→ **What the task asks**
Transcribe exactly the lines that begin the material and continue through the line containing "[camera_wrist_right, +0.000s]". Leave out whatever follows.

→ **Information provided**
========
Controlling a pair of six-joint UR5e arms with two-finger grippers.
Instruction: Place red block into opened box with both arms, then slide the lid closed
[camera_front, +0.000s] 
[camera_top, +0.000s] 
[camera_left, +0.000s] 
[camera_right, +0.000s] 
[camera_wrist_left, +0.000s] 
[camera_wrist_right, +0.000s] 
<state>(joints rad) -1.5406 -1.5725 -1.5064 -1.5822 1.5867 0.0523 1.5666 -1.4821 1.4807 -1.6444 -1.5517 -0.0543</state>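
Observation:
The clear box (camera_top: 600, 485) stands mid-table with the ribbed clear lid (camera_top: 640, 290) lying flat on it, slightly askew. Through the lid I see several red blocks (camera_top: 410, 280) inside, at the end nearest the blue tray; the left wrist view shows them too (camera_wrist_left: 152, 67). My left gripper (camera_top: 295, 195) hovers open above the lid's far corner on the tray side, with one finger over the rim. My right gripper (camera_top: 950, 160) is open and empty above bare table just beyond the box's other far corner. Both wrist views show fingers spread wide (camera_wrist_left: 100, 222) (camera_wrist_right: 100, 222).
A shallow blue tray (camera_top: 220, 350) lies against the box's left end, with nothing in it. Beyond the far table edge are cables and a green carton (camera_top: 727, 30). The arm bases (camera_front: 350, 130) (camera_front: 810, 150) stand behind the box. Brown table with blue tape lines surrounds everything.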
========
→ **Reply**
Controlling a pair of six-joint UR5e arms with two-finger grippers.
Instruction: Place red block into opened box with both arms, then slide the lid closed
[camera_front, +0.000s] 
[camera_top, +0.000s] 
[camera_left, +0.000s] 
[camera_right, +0.000s] 
[camera_wrist_left, +0.000s] 
[camera_wrist_right, +0.000s] 

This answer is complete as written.